In the context of audit domain - this will be important.

You start with a DB transactional snapshot iterator. That becomes a AsyncIterable through AsyncGenerator syntax, and then at the client service it comes a server streaming call.

#599 - dashboard backend may use js-rpc and js-ws to make a server streaming call to the seed cluster agents.

When doing so, it will need provide some parameters to control the result.

Normally the result is finite. You can control the finiteness using pagination parameters as expressed above.

@amydevs - there are no client service handlers that currently behave as per the OP spec.

We can start with the audit domain to do so.

If you do a while loop where you are continuously calling the server streaming call to get the new results, while preserving a cursor, that is equivalent to having an infinite iterator, that is one way to do get live updates for #599. This is still a pull-based architecture.

Alternatively there could be a server streaming call, that would always be alive. And it is now on the handler side's responsibility to push data into the call. Then the client is pulling forever. It would then only close if the client decides to close stream.

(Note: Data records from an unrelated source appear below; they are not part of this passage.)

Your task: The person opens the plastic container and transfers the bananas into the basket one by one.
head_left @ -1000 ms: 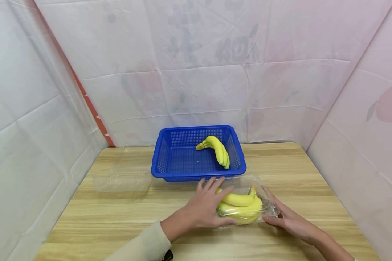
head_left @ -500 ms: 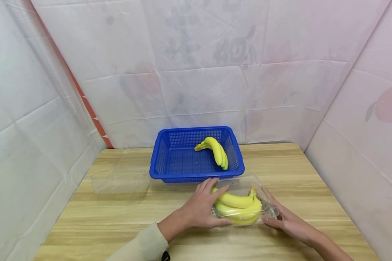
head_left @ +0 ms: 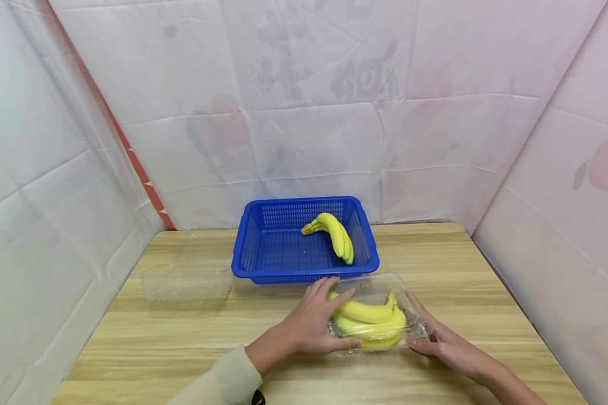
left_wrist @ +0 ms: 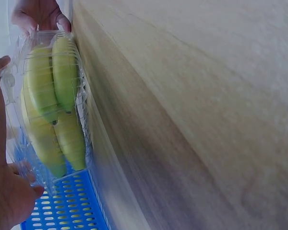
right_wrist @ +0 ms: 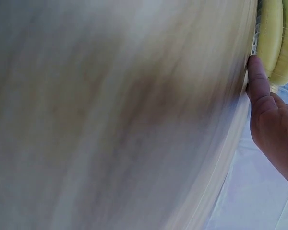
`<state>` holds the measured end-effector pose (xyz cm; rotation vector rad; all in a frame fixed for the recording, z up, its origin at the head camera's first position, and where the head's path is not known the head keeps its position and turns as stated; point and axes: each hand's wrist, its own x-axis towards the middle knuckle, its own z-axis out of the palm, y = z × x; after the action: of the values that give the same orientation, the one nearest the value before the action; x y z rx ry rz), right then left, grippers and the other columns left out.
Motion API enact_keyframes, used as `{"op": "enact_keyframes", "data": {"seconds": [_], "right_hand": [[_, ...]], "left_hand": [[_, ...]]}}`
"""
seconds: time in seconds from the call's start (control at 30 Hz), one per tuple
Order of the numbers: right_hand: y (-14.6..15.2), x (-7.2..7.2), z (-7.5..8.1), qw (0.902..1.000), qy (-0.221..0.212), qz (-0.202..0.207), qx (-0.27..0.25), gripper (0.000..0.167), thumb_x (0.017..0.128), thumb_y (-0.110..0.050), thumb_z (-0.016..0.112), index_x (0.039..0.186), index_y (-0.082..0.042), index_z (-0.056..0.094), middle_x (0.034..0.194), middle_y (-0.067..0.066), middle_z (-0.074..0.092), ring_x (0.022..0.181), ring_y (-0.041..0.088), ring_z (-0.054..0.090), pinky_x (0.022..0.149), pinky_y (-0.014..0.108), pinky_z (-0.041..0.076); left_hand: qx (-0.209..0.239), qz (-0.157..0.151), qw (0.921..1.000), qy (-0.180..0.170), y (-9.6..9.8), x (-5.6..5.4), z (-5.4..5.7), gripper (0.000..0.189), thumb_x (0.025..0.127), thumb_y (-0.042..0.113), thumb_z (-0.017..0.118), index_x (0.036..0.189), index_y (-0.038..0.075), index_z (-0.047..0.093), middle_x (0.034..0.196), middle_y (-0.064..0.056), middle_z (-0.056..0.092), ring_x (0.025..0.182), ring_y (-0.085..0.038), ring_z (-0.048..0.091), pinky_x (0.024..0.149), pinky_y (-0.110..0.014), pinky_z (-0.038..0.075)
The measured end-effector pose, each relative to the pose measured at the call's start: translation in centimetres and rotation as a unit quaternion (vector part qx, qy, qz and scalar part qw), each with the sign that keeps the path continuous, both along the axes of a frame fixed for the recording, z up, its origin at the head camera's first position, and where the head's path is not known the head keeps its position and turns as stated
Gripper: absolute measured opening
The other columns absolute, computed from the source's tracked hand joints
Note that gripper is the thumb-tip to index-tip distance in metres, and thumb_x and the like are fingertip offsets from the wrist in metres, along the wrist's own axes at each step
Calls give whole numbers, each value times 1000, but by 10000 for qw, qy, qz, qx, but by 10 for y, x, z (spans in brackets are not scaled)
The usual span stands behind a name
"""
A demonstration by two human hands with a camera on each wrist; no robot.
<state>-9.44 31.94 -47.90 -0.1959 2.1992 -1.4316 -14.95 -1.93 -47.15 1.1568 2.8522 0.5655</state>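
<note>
A clear plastic clamshell box with a bunch of yellow bananas inside is at the near right of the table, in front of the basket. My left hand grips its left end, thumb along the near side and fingers over the far edge. At the right end my right hand holds it, the thumb on the near corner and the other fingers partly hidden behind. In the left wrist view the box shows its ribbed side and green-tipped bananas. The right wrist view catches only the thumb beside the bananas.
Behind the box stands a blue plastic basket holding another bunch of bananas. A second clear plastic box, its lid raised, sits on the wooden table at the left. Pale printed sheets wall the table in.
My left hand has shifted slightly left toward the box's end, and its spread fingers have drawn together. The right hand keeps its hold. Over the last half second almost nothing moves.
</note>
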Motion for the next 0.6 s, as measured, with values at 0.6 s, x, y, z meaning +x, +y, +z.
{"op": "enact_keyframes", "data": {"seconds": [0.6], "right_hand": [[0,0,-2,9994,122,66,-305,97,107,-23,61,171,-39,-10,179,14,-22,159,47,-21,116,84,-15]], "left_hand": [[39,-43,9999,-87,0,-1,1,93,92,81,60,169,39,29,176,-11,27,160,-35,31,126,-61,38]]}}
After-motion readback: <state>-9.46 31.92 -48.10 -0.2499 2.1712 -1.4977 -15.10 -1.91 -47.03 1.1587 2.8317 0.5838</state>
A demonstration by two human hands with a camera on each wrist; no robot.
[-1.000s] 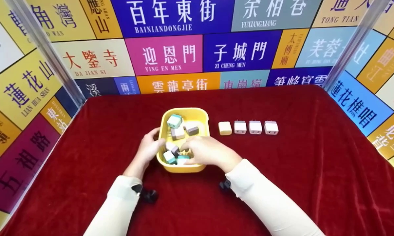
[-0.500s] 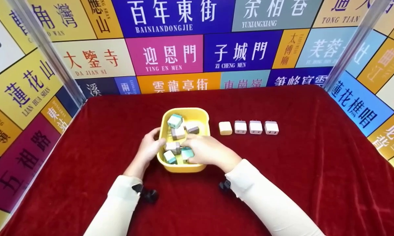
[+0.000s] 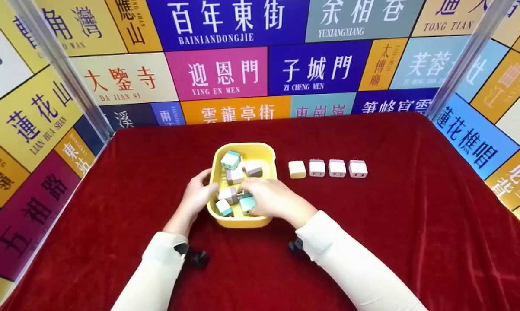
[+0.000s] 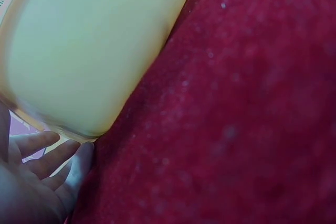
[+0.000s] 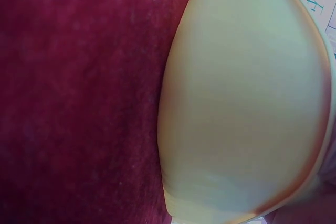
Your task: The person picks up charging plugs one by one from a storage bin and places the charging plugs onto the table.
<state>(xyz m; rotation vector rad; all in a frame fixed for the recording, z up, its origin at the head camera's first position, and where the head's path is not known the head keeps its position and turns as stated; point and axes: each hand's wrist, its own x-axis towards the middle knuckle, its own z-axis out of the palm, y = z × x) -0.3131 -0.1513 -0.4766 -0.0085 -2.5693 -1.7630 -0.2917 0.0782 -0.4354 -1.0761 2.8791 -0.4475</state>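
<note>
A yellow plastic basin (image 3: 238,222) stands on the red cloth with several plug-in chargers in it. My left hand (image 3: 198,192) holds its left side, thumb at the rim, and in the left wrist view the fingers (image 4: 51,162) lie against the outer wall. Reaching over the right rim, my right hand (image 3: 273,199) holds a teal-and-white charger (image 3: 246,203) near the front; the palm hides part of the grip. Beside it lie a grey-and-white charger (image 3: 228,196) with prongs towards the fingertips and another teal-and-white charger (image 3: 224,207). The right wrist view shows the basin's outside wall (image 5: 241,98).
Right of the basin, a cream charger (image 3: 297,169) and three white chargers with greyish backs, such as the rightmost charger (image 3: 358,169), form a row. Further back in the basin lie a teal-and-white charger (image 3: 231,160) and two grey-and-white ones. Printed panels (image 3: 225,71) surround the table.
Within the basin, the teal-and-white charger under my right hand has turned and shifted slightly back. The grey-and-white one beside it has turned sideways. My left hand and the basin stay in place.
</note>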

Dashboard service singleton which could do both.

If we do both, there should be a standard of distinguishing between these kinds of server stream calls.

• getNodes() - default to finite
• getNodesInfinite() - default to infinite?

Another way is to provide a parameter that distinguishes the 2.

    {
      order = 'asc',
      seek,
      limit
    }: {
      order?: 'asc' | 'desc';
      seek?: ClaimId;
      limit?: number;
    } = {},

Imagine:

• limit = 10 - this is always finite
• limit = undefined - ?
• limit = Infinity - ? - the problem with this, is that it doesn't exist in JSON - however it does become null
• limit = 0 - this is still finite
• limit = -1 - ?

Therefore we could do something like:

• limit = 10 - that is finite
• limit = undefined - that is whatever the handler decides it is
• limit = null - this means Infinity - at this point we could choose to have an infinite server stream - then you could have the audit handler facilitate this internally - if the handler cannot support infinite streams, it can treat this as equivalent to undefined

Also by default - I like to prefer undefined to mean result set of 1. Rather than 0.

[CMCDragonkai]

Also if you want to limit by a seek, you could add one more parameter that seekLimit - which represents the end of the seek.

It is mutually exclusive to limit. So you can only use one of them at a time.

[CMCDragonkai]

We can start this issue in the audit domain first - but closing this issue will require full adoption in the client service and agent service.

[tegefaulkes]

I'm moving this to todo since it's not actively worked on.